[Start of section]

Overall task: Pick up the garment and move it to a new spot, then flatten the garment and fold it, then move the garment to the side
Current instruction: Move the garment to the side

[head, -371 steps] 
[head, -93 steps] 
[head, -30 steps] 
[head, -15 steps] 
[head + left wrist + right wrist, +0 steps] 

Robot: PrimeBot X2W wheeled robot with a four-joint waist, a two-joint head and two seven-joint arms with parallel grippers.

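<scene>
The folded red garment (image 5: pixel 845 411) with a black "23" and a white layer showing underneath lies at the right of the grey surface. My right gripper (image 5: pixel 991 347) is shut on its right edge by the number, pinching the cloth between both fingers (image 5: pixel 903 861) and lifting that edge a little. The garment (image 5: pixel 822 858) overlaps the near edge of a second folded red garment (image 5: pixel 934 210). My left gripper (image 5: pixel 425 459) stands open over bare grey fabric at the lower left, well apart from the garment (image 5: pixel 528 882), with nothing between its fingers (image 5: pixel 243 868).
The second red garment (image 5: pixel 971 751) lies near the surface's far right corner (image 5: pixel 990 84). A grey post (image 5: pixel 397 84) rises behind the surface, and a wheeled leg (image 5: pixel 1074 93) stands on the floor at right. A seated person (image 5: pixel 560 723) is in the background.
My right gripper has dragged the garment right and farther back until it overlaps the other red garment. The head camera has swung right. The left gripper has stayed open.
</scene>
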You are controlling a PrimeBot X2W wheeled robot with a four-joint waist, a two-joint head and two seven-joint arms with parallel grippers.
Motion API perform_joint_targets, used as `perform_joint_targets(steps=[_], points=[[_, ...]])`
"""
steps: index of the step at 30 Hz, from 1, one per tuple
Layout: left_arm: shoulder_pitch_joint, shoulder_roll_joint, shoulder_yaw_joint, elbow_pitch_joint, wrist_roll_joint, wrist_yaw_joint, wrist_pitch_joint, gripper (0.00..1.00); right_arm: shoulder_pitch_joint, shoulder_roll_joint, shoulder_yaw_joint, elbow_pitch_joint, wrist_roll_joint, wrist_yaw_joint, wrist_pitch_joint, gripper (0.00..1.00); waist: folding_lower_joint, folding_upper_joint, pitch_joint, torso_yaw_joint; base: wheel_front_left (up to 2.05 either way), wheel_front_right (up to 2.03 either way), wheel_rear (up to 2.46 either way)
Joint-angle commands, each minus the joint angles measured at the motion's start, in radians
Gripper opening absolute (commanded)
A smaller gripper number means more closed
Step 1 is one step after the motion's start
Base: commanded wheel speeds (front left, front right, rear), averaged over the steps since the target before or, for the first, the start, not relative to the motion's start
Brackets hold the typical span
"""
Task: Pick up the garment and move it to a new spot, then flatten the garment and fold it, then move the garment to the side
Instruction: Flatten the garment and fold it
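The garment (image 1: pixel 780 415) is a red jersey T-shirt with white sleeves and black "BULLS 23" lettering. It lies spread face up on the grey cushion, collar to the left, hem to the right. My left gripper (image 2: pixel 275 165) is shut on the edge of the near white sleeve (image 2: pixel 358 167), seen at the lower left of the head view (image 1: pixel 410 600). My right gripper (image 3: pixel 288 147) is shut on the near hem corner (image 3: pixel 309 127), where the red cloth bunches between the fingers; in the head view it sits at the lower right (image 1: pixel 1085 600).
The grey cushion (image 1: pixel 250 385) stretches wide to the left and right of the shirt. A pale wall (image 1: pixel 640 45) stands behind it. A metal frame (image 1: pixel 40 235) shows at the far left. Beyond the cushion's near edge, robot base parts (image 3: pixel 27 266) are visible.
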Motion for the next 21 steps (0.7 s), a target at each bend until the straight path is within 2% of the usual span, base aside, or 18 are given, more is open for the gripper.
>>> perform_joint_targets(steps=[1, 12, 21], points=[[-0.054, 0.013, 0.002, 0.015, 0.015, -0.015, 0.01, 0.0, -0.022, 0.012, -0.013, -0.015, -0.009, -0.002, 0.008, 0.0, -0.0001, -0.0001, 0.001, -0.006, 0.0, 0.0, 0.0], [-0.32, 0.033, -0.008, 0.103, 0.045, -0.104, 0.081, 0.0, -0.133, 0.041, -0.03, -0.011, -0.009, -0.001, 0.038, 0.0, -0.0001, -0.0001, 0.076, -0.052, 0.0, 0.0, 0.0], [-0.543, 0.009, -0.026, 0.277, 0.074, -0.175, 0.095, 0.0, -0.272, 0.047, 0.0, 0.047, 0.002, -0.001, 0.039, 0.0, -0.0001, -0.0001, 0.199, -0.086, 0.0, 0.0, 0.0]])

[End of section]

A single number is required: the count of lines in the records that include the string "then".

2